◆ **What the exercise asks**
When you reach the line with "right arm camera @" in the listing below, transcribe it and each line after it up to and including the line with "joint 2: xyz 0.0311", exactly and with nothing else.

◆ **Records for the task**
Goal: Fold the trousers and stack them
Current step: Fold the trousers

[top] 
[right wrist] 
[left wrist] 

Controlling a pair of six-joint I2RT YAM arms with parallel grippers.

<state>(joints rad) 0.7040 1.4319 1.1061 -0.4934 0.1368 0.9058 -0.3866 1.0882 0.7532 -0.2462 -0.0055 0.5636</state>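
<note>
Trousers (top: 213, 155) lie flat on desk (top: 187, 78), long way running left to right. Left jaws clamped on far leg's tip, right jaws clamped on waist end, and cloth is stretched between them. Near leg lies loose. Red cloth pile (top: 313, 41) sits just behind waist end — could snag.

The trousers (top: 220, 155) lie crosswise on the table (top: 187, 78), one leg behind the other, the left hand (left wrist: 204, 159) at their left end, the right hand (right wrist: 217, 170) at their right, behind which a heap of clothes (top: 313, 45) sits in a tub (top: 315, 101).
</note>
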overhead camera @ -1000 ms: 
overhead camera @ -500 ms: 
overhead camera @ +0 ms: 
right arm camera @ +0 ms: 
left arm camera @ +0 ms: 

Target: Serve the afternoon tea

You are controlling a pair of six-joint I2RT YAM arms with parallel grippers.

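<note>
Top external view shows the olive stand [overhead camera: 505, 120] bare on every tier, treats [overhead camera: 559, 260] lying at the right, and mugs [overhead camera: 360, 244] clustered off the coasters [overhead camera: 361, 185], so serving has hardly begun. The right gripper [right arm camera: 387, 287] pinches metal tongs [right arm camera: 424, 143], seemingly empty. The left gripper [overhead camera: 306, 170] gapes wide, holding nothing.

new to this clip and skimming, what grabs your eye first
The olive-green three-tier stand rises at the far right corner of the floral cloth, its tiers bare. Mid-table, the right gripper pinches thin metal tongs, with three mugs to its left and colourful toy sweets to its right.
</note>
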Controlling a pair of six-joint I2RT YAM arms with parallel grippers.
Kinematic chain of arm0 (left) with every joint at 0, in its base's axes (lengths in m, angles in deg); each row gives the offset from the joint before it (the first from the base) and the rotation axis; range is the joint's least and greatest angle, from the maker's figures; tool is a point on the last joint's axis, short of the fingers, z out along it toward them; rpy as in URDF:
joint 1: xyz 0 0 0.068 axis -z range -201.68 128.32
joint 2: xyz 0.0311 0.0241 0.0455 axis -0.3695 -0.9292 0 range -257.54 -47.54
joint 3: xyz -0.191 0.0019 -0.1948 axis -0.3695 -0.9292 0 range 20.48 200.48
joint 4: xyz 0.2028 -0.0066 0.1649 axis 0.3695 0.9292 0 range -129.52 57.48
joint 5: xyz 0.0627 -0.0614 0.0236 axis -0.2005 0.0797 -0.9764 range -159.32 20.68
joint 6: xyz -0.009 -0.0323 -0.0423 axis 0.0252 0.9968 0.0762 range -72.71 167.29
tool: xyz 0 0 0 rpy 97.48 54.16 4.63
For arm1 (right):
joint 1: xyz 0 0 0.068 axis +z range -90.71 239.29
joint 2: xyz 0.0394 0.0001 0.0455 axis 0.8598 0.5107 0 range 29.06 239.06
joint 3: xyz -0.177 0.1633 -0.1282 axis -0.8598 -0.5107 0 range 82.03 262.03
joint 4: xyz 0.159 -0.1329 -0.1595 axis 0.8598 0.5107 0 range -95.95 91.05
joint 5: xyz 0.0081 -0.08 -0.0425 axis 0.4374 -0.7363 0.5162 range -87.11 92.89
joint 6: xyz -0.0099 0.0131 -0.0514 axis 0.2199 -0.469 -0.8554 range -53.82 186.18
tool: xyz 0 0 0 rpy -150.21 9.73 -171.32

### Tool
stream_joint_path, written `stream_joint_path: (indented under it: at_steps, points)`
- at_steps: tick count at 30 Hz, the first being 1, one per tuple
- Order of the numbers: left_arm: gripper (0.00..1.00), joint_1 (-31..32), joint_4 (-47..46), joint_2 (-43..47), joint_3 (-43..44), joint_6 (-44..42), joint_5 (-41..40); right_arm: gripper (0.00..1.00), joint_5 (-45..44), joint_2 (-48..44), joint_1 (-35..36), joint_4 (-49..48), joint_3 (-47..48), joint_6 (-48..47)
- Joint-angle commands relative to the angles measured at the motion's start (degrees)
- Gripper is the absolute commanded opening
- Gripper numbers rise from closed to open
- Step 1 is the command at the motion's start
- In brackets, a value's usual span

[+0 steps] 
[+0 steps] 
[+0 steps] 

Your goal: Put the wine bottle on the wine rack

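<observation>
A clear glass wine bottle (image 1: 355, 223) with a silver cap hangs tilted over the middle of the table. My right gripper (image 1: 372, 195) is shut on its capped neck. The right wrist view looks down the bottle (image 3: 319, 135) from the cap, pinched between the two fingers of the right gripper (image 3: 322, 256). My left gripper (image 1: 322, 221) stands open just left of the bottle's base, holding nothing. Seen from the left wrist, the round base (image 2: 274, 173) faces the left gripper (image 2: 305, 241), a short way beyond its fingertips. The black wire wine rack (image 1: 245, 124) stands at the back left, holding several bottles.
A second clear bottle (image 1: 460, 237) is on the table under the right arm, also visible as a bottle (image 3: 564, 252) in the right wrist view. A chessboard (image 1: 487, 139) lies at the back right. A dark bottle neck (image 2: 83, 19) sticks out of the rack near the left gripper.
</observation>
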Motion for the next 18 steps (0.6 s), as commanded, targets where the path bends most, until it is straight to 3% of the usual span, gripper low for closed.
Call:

◆ **Expected answer**
right arm camera @ +0 ms: 
left arm camera @ +0 ms: 

Target: Serve the afternoon tea

You are controlling a pair of six-joint I2RT YAM arms with parallel grippers.

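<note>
Top external view shows the olive stand [overhead camera: 505, 120] bare on every tier, treats [overhead camera: 559, 260] lying at the right, and mugs [overhead camera: 360, 244] clustered off the coasters [overhead camera: 361, 185], so serving has hardly begun. The right gripper [right arm camera: 387, 287] pinches metal tongs [right arm camera: 424, 143], seemingly empty. The left gripper [overhead camera: 306, 170] gapes wide, holding nothing.

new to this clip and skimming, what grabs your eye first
The olive-green three-tier stand rises at the far right corner of the floral cloth, its tiers bare. Mid-table, the right gripper pinches thin metal tongs, with three mugs to its left and colourful toy sweets to its right.
</note>
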Controlling a pair of six-joint I2RT YAM arms with parallel grippers.
Kinematic chain of arm0 (left) with every joint at 0, in its base's axes (lengths in m, angles in deg); each row gives the offset from the joint before it (the first from the base) and the rotation axis; range is the joint's least and greatest angle, from the maker's figures; tool is a point on the last joint's axis, short of the fingers, z out along it toward them; rpy as in URDF:
joint 1: xyz 0 0 0.068 axis -z range -201.68 128.32
joint 2: xyz 0.0311 0.0241 0.0455 axis -0.3695 -0.9292 0 range -257.54 -47.54

That was the complete answer.